Pharmaceuticals are the only exception where output grew positively.
Taking
into account the first fourth months of 2008, output in the EU chemicals
industry (excluding pharmaceuticals) experienced no change compared to the same
period of 2007. However, the results show encouraging growth in production for pharmaceuticals (3.9%).

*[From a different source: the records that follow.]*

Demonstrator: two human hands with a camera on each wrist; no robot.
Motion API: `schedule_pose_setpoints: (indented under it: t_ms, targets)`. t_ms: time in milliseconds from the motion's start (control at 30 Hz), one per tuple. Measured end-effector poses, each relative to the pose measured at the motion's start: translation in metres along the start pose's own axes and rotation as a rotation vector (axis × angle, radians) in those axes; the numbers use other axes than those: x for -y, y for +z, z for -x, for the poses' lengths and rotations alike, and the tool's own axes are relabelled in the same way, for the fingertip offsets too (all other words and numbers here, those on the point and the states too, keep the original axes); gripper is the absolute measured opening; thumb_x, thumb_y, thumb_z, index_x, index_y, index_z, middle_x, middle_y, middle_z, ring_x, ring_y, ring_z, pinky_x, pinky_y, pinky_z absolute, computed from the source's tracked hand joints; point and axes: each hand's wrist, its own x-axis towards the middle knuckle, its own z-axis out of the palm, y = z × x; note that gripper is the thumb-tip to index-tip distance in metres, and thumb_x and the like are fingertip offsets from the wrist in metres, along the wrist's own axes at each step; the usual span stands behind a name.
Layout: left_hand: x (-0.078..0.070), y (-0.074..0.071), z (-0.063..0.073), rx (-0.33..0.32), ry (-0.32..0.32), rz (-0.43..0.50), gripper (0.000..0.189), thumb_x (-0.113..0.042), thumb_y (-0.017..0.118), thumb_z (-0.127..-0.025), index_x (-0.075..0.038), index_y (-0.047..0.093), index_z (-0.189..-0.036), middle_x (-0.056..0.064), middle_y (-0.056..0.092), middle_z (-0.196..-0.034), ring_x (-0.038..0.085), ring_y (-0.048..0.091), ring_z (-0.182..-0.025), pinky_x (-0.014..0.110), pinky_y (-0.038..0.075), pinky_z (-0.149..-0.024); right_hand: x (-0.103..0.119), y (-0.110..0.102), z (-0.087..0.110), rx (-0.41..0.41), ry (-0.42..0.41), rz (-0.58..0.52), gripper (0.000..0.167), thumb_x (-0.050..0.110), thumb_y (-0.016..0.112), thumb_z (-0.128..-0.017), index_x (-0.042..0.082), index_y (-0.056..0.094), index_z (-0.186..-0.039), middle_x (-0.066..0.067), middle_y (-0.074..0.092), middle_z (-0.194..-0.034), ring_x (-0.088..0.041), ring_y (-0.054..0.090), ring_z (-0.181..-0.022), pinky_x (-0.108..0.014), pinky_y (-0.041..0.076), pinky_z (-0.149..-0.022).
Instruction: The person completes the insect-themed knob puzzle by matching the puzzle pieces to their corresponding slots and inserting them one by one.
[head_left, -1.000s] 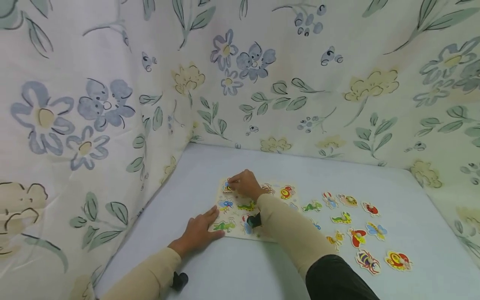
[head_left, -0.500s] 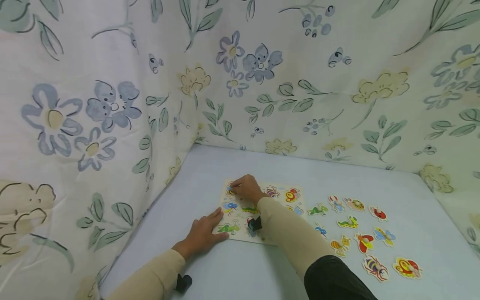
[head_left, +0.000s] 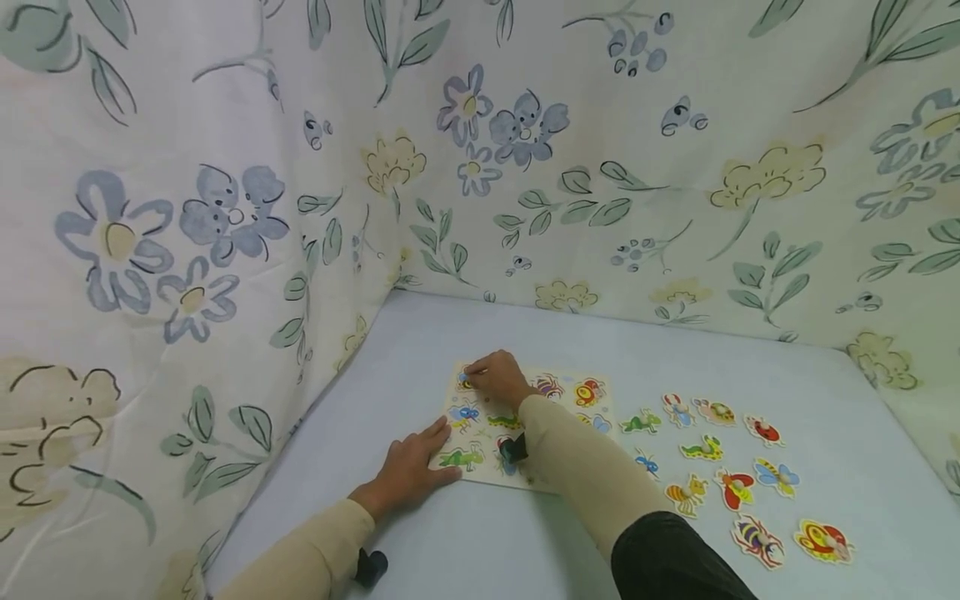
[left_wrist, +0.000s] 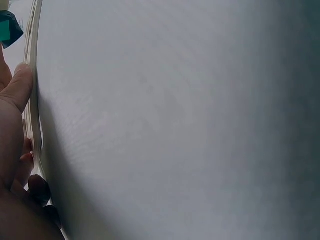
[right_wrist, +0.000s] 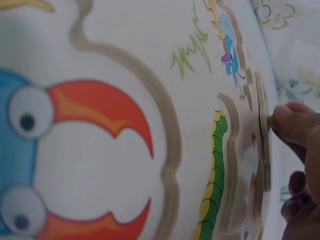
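Observation:
A wooden insect puzzle board (head_left: 486, 477) lies flat on the table, with recessed insect pictures. Over its far left corner, my right hand (head_left: 501, 379) pinches the small knob of a puzzle piece (right_wrist: 266, 150) between thumb and finger. In the head view this piece shows as a small blue-and-yellow bee (head_left: 464, 381), partly covered by the fingers. The right wrist view has it lying at the board's surface; whether it is fully seated I cannot tell. My left hand (head_left: 408, 467) rests with extended fingers along the board's near left edge, its thumb (left_wrist: 21, 87) touching the rim.
Right of the board, several loose insect pieces lie spread out, including a grasshopper (head_left: 641, 421), a ladybug (head_left: 764, 430), a caterpillar (head_left: 702, 448) and a spider (head_left: 757, 540). Flowered cloth (head_left: 592, 150) hangs behind and left of the white table (head_left: 420, 333).
The head view has shifted slightly, so everything sits a little farther right and lower. Both hands keep their places at the board, the right one still on the bee piece.

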Motion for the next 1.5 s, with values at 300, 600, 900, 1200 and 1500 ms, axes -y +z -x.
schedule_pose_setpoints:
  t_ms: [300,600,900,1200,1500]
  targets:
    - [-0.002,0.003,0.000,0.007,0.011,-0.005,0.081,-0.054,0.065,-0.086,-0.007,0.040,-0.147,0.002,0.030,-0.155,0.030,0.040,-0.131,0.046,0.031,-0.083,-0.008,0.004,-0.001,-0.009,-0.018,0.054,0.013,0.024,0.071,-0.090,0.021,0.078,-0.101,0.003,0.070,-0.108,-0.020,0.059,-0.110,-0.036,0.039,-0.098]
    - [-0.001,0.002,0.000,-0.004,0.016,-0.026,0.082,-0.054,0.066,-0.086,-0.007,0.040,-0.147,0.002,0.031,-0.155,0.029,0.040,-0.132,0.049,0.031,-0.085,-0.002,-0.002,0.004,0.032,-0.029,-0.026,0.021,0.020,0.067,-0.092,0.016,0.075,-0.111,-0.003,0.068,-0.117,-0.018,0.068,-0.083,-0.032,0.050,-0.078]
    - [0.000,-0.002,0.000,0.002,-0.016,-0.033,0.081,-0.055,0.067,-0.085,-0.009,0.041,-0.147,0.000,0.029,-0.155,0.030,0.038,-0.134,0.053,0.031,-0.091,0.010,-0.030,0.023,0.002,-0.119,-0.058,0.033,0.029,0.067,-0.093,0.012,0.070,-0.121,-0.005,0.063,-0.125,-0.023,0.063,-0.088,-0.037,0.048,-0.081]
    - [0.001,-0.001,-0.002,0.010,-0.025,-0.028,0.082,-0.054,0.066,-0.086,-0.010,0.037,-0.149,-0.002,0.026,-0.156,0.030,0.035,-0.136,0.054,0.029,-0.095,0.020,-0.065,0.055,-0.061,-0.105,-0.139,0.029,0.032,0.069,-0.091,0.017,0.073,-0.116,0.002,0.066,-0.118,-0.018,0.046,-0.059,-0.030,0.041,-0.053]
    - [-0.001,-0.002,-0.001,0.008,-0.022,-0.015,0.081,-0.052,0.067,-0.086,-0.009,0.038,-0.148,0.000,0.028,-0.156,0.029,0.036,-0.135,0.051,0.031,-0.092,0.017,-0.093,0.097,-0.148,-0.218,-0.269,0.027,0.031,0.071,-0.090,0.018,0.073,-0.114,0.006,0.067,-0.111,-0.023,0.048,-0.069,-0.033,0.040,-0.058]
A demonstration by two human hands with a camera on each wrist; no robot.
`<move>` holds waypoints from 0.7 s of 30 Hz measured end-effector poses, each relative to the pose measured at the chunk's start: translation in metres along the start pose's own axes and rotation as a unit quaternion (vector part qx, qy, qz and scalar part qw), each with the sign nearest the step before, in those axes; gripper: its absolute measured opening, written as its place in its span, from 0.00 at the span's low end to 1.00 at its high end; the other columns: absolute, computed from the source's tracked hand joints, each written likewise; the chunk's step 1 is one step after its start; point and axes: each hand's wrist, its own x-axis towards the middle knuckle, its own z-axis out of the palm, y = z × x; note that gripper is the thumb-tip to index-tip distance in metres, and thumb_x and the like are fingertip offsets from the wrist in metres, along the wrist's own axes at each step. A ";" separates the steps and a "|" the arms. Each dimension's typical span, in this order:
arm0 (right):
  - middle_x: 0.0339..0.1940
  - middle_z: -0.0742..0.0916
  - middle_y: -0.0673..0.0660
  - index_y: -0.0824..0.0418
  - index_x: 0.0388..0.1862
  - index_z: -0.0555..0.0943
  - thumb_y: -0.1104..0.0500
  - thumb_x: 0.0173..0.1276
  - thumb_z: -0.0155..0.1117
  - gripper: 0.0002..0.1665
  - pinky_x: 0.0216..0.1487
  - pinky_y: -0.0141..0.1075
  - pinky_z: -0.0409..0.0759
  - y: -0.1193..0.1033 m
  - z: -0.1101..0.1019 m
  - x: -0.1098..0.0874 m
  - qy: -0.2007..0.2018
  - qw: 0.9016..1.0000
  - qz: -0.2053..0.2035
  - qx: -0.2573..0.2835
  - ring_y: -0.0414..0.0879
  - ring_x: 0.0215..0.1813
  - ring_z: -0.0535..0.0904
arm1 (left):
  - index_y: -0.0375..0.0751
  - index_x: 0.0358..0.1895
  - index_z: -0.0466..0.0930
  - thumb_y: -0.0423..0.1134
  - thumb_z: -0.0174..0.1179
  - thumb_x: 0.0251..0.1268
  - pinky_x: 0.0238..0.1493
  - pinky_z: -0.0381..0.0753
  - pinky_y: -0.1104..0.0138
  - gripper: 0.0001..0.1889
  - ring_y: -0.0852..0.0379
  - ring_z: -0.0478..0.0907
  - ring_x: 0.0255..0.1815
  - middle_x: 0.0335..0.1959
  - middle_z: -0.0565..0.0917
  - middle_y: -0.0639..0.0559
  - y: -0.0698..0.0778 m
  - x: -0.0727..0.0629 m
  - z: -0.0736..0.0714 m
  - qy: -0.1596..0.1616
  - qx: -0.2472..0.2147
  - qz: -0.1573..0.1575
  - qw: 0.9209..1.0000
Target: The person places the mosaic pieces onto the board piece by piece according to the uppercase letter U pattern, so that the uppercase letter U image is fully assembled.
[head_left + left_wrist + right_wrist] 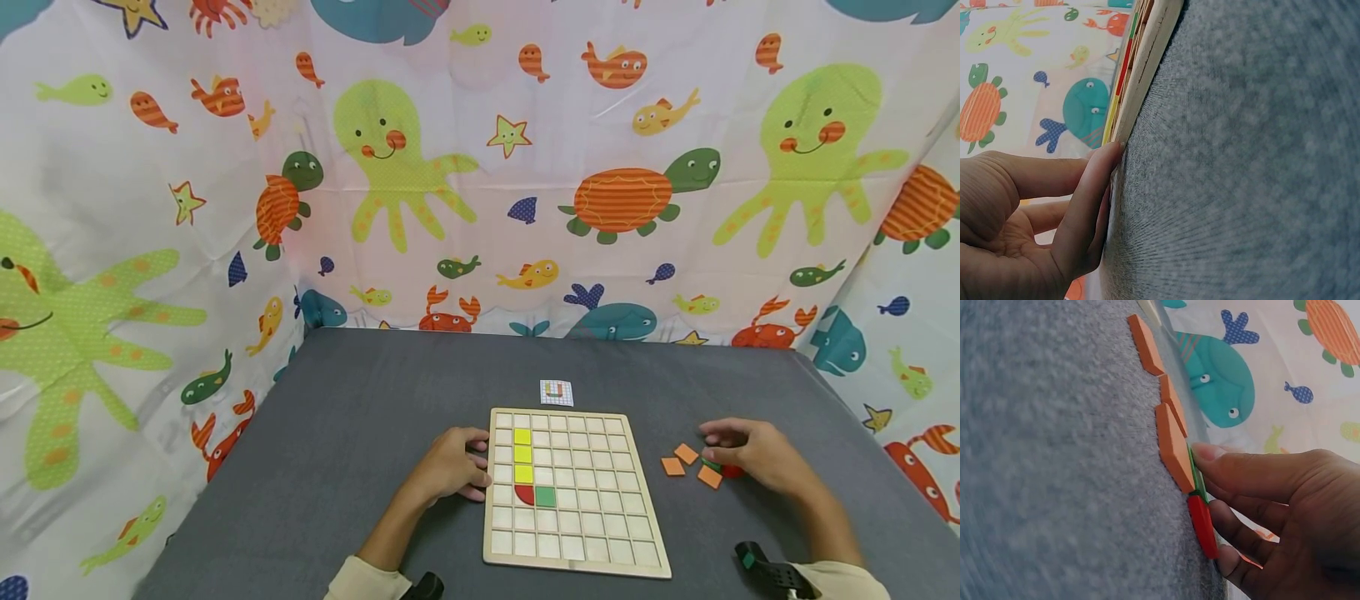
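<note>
A wooden grid board [573, 560] lies on the grey cloth. In its second column from the left are three yellow squares [522, 454], with a red quarter-round tile [525, 495] below them. A green square [545, 497] sits right of the red one. My left hand [452, 467] rests its fingertips against the board's left edge, fingers loosely bent. Over a small group of loose tiles at the right is my right hand [753, 454], its thumb at a green tile [1197, 474]. A red tile [1202, 526] lies under its other fingers. Three orange tiles [1174, 447] lie beside them.
A small white pattern card [557, 392] lies just behind the board. Grey cloth [360, 400] covers the table. Curtains with sea animals [495, 100] hang behind and at both sides. Dark wrist straps [772, 575] show near both cuffs.
</note>
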 end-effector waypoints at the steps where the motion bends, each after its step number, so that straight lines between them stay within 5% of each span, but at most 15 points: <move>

Petrochemicals and Polymers registered a very weak growth
(less than 1%). Basic inorganics grew by 1.2% while specialty chemicals and
consumer chemicals showed a clear decline. Chemicals including pharmaceuticals
grew over the first four months of 2008 by 1.4% compared to the same period of
2007, which is too low compared to its long-run average (Data source:
Eurostat). (Refer the slides below for more details)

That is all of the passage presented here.